Als Filter und nicht als Ranking. Zuerst schneidet ihr die Pools mit unbestätigten Daten ab, dann rechnet ihr die Rendite auf euren Eingaben, dann schaut ihr auf die Liquidität bei eurer Hashrate und erst am Ende vergleicht ihr die Gesamtpunktzahlen der verbliebenen zwei oder drei Kandidaten. Der ganze Prozess dauert einen Abend und spart Monate mit einem unpassenden Pool.

Vorgehen:

  1. Stellt eine Kandidatenliste zusammen. Einen fertigen Schnitt mit Gebühren, Schemata und Schwellen findet ihr in den Pool-Karten, und dort ist auch zu sehen, welche Zahlen offiziell bestätigt sind und welche nicht.
  2. Werft alle raus, deren Datenbelastbarkeit auf Stufe 3 oder 4 liegt. Das heißt nicht, dass der Pool schlecht ist, es heißt, dass es nichts gibt, womit man ihn vergleichen kann.
  3. Berechnet net BTC/day im Rechner auf eurer Hashrate und eurem Kilowattpreis. Nicht auf dem Durchschnitt, nicht auf dem „für die Region typischen“.
  4. Teilt die Auszahlungsschwelle jedes Kandidaten durch den erhaltenen Tagesertrag. Ihr bekommt die Frist bis zur ersten Auszahlung in Tagen. Liegt sie über einem Monat, ist die Liquidität für euch der Hauptfaktor und nicht die Gebühr.
  5. Lest bei den beiden Finalisten die Bedingungen zum Restbetrag und zur nicht ausgezahlten Belohnung.
  6. Vergebt Punkte und Gewichte nach eurem Bedarf. Unterscheiden sich zwei Pools um weniger als 5 Punkte, liegt der Unterschied innerhalb der Fehlerspanne der Ausgangsdaten, und entscheiden sollte man nach dem, was nicht in Zahlen steht: Sprache des Supports, Antwortgeschwindigkeit, Vorhandensein einer Statusseite.
  7. Notiert das Prüfdatum und kommt in einem Quartal darauf zurück. Gebühren und Schwellen ändern sich, und eine Entscheidung nach vorjährigen Daten ist um nichts besser als eine Entscheidung nach Gerüchten.

Ein Sonderfall, in dem die Methodik nicht nötig ist: wenn ihr ernsthaft über Solo-Mining nachdenkt, sind die Komponenten dieselben, die Gewichte aber ganz andere, weil die Varianz aufhört, ein Parameter zu sein, und zur eigentlichen Handlung wird. Dazu gibt es einen Vergleich von Solo und Pool.

Kurz gefasst

Der Vergleich anhand einer einzigen Gebühr funktioniert nur bei einem ruhigen Markt für Transaktionsgebühren und nur für einen Miner, dem Auszahlungsfristen gleichgültig sind. Sobald nicht offengelegte Tarife, Schwellen von 0.001 BTC und Regeln zum nicht ausgezahlten Rest ins Bild kommen, beschreibt eine einzige Zahl die Wirklichkeit nicht mehr.
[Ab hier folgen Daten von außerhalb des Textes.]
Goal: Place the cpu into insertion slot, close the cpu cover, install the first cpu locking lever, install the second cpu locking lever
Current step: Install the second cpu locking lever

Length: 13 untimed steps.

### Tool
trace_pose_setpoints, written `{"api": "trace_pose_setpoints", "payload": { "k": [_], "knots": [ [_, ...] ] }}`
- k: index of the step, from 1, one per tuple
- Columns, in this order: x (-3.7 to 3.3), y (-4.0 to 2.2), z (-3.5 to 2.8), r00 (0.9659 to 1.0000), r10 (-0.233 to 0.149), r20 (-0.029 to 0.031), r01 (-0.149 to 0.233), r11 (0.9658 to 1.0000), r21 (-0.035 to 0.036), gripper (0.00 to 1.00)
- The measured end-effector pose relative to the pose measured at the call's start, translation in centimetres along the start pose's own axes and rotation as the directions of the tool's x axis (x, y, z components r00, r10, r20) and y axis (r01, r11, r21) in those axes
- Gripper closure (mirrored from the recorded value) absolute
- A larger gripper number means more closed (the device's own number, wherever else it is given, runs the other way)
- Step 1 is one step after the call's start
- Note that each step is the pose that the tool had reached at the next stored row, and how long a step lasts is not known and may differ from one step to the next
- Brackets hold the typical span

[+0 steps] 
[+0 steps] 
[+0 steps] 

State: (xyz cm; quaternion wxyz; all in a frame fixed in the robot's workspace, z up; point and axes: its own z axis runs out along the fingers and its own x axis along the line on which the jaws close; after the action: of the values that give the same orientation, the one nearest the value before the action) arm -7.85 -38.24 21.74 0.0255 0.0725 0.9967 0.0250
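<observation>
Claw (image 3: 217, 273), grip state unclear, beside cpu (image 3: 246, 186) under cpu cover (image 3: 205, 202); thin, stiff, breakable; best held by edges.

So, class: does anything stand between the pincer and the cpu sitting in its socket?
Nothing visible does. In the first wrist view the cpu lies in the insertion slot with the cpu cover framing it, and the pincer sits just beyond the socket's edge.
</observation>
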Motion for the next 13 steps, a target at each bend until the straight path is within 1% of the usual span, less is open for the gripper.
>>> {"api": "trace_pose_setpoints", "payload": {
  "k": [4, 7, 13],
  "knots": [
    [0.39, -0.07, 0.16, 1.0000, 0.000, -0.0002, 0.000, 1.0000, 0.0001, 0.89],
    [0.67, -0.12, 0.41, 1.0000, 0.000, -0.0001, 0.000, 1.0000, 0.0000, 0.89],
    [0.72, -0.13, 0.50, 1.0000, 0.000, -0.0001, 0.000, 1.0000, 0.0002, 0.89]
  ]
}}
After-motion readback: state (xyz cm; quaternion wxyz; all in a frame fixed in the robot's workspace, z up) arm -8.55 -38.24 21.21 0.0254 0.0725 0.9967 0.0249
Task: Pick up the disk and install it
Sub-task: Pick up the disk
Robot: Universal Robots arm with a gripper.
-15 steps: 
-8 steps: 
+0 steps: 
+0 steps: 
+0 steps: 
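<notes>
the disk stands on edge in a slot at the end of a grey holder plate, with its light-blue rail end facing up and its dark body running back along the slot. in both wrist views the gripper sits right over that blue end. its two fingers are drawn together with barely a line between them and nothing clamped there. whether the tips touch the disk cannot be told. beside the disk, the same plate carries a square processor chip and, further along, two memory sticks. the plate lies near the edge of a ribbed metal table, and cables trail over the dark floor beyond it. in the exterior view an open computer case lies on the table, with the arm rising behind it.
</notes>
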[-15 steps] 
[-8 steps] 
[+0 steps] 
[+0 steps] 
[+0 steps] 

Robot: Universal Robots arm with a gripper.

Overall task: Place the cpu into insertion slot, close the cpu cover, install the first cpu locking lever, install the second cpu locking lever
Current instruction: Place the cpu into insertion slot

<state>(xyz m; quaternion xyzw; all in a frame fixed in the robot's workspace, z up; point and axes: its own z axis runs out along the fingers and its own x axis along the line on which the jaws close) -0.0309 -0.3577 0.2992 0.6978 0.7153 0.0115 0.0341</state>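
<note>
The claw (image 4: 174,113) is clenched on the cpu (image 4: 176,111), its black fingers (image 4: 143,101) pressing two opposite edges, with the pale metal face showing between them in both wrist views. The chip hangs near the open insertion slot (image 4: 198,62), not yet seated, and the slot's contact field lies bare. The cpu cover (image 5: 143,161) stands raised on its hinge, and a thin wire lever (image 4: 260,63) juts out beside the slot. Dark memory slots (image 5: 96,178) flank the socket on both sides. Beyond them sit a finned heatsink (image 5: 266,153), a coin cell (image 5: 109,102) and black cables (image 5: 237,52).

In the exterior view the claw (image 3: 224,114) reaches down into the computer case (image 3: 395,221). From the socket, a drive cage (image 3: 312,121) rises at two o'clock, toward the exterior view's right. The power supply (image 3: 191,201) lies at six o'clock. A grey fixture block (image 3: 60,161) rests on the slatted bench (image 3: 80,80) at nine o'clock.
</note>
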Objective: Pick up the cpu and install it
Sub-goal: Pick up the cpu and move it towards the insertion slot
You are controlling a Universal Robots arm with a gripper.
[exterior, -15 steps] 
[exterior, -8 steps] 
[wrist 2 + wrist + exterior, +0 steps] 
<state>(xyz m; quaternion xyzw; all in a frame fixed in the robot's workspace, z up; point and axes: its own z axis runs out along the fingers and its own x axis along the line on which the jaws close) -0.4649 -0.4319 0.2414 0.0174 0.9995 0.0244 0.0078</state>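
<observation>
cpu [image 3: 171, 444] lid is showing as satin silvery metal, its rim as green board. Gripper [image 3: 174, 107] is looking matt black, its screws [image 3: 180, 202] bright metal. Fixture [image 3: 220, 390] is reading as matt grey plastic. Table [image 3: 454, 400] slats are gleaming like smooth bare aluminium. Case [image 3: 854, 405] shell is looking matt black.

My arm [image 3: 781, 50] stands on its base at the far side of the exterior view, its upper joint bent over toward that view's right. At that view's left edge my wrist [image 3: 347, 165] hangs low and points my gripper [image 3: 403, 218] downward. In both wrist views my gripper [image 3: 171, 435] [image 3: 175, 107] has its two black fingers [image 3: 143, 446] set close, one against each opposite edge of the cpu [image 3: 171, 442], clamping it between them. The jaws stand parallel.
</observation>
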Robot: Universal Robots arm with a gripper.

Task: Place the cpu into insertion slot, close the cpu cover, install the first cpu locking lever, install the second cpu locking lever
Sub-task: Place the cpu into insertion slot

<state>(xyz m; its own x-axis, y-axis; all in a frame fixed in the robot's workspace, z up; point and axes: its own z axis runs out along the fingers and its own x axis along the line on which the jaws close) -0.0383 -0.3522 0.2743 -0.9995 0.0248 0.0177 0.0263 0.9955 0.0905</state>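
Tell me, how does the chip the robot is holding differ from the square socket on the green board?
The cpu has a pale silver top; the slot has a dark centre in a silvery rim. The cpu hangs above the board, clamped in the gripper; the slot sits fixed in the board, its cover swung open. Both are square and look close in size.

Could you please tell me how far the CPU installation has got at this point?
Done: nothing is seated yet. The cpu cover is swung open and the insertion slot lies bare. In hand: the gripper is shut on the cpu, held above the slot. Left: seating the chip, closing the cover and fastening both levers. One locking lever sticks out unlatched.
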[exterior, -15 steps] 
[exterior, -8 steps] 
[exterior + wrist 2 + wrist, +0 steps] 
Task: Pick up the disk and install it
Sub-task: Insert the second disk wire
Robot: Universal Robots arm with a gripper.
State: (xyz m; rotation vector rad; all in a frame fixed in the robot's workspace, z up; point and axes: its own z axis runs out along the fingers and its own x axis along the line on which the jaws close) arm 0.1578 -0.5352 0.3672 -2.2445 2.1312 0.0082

Vier Komponenten statt einer machen die Bewertung nicht genau. Sie machen sie ehrlich: man sieht, woraus sie zusammengesetzt ist, welches Gewicht wem gegeben wurde und wo es schlicht keine Daten gibt. Der Score eines Pools, dessen Gebühr nicht veröffentlicht ist, ist kein niedriger Score, sondern ein fehlender Score, und das zuzugeben nützt mehr, als eine Zahl aus einem Aggregator in die Formel zu setzen.